The listing that follows must be retyped exactly, without its pictures.
======== Data excerpt ========
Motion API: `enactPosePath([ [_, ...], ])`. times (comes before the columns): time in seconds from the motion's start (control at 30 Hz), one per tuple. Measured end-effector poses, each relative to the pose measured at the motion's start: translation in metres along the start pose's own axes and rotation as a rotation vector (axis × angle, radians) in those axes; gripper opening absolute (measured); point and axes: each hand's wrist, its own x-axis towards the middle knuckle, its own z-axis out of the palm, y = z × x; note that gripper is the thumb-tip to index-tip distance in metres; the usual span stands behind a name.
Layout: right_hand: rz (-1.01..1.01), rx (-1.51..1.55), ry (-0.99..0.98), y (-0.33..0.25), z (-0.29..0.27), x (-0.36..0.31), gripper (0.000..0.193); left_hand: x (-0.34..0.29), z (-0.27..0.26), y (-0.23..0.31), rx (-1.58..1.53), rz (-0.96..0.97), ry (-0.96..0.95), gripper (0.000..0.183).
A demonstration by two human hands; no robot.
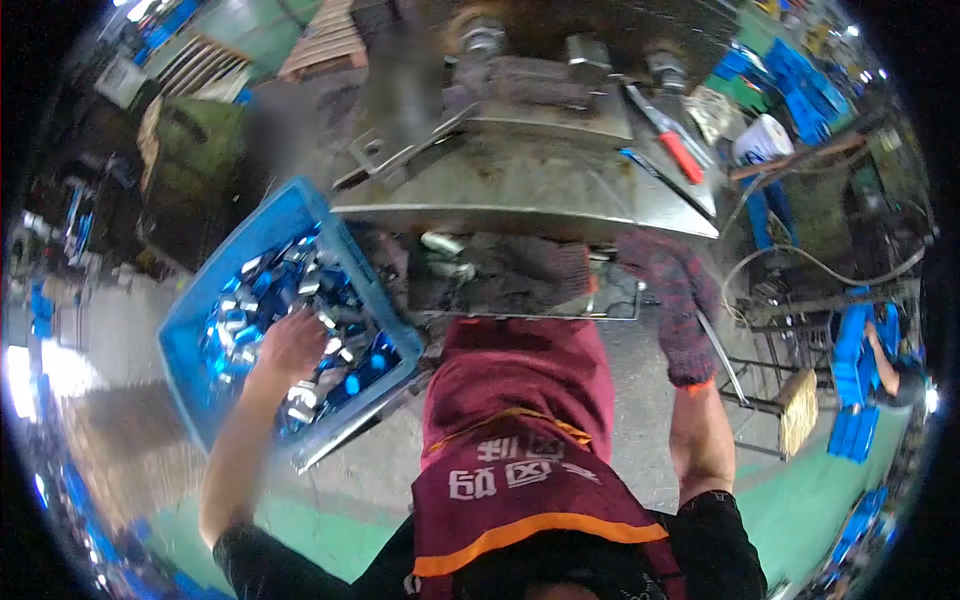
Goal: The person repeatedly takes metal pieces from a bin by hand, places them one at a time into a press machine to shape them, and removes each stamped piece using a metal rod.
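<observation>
My bare left hand (293, 345) reaches down into a blue plastic bin (186, 365) and touches the heap of small shiny metal pieces (240, 325), some silver and some blue. Its fingertips are blurred among the pieces, so I cannot see whether they grip one. My right hand (672, 285) wears a dark red and grey knitted glove with an orange cuff. It is at the front edge of a steel worktable (530, 180), beside the right end of an open drawer or tray. Its fingers are mostly hidden. A dark knitted glove (545, 270) lies in that tray.
On the worktable's right side lie a red-handled tool (680, 155) and a thin dark rod (665, 180). A metal bracket (400, 150) rests at its left. A stool (797, 412) stands at the right, near a hose (790, 250). Farther right, another person (895, 375) handles blue bins.
</observation>
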Motion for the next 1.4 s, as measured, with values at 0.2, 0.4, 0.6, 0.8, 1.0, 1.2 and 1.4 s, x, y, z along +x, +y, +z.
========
Solution>
Motion API: `enactPosePath([ [_, ...], ])`. times (comes before the columns): time in seconds from the motion's start (control at 30 Hz), one per tuple. Measured end-effector poses, each relative to the pose measured at the motion's start: translation in metres along the start pose's own axes and rotation as a rotation vector (axis × angle, radians) in those axes; gripper opening absolute (measured); point and axes: each hand's wrist, its own x-axis towards the middle knuckle, its own z-axis out of the palm, y = z × x; note that gripper is the thumb-tip to index-tip distance in metres; the usual span stands behind a name.
Layout: right_hand: rz (-1.01..1.01), rx (-1.51..1.55), ry (-0.99..0.98), y (-0.33..0.25), z (-0.29..0.27), x (-0.36..0.31), gripper (0.000..0.193); left_hand: x (-0.34..0.29), z (-0.27..0.26), y (-0.23..0.31), rx (-1.58..1.53), rz (-0.96..0.97), ry (-0.96..0.95), gripper (0.000..0.183).
A demonstration by two human hands; no robot.
Goal: The person repeatedly takes metal pieces from a bin by hand, places them one at a time into a press machine to shape them, and removes each stamped piece using a metal rod.
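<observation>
My bare left hand (293, 345) reaches down into a blue plastic bin (186, 365) and touches the heap of small shiny metal pieces (240, 325), some silver and some blue. Its fingertips are blurred among the pieces, so I cannot see whether they grip one. My right hand (672, 285) wears a dark red and grey knitted glove with an orange cuff. It is at the front edge of a steel worktable (530, 180), beside the right end of an open drawer or tray. Its fingers are mostly hidden. A dark knitted glove (545, 270) lies in that tray.
On the worktable's right side lie a red-handled tool (680, 155) and a thin dark rod (665, 180). A metal bracket (400, 150) rests at its left. A stool (797, 412) stands at the right, near a hose (790, 250). Farther right, another person (895, 375) handles blue bins.
</observation>
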Motion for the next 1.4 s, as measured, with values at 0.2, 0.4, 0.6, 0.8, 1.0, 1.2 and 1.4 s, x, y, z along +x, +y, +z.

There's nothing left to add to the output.